Please list all lines of the material below in which the string "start" occurs.

________________________________________

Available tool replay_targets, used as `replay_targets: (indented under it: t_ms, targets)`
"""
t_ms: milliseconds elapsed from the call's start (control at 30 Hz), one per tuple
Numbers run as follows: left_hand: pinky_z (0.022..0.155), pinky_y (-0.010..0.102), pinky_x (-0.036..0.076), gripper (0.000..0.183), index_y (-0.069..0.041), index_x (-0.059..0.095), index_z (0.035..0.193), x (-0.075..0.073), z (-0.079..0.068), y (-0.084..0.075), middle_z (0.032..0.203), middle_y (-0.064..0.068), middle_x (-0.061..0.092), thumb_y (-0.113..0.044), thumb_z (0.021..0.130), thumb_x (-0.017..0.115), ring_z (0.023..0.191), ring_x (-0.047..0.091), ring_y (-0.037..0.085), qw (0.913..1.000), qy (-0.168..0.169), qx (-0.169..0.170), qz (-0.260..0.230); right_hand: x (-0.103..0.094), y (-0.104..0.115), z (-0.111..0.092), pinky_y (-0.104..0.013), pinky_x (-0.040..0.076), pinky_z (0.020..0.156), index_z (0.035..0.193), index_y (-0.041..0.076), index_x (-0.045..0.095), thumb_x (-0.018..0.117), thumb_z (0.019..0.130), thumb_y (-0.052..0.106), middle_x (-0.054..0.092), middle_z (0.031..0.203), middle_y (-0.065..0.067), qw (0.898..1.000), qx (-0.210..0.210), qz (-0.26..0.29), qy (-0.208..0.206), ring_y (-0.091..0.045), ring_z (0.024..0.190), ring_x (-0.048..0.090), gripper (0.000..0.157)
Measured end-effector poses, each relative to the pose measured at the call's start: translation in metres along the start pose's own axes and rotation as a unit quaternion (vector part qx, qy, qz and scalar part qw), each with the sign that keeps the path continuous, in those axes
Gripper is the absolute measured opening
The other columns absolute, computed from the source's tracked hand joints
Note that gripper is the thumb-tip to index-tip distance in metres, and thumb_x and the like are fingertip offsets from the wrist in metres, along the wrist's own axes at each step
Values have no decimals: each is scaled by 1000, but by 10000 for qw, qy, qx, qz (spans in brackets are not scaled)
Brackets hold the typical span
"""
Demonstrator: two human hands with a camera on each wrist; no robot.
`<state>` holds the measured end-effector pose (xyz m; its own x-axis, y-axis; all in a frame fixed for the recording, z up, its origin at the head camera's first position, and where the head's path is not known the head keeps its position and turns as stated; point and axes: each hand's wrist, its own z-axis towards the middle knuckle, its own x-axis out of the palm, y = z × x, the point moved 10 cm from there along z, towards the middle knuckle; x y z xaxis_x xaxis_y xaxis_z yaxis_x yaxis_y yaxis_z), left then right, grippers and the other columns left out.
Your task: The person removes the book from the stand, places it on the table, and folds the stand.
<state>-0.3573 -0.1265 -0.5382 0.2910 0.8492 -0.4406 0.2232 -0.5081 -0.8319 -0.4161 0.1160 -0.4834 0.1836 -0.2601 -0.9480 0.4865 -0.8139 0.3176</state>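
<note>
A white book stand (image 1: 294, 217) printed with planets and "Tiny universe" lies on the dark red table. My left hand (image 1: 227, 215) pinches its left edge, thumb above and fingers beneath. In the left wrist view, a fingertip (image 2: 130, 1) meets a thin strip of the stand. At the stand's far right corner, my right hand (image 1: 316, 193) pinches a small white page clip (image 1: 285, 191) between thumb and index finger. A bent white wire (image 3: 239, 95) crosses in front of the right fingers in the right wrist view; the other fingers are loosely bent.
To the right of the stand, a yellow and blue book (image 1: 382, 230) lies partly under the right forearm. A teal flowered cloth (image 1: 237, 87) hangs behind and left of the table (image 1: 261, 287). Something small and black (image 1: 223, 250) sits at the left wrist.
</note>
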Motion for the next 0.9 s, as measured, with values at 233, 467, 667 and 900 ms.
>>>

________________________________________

Your solution:
t_ms: milliseconds elapsed from the call's start (control at 30 Hz), one per tuple
Measured end-effector poses, each relative to the pose measured at the call's start: translation in metres along the start pose's own axes and rotation as a unit quaternion (vector part qx, qy, qz and scalar part qw), each with the sign that keeps the path continuous, in those axes

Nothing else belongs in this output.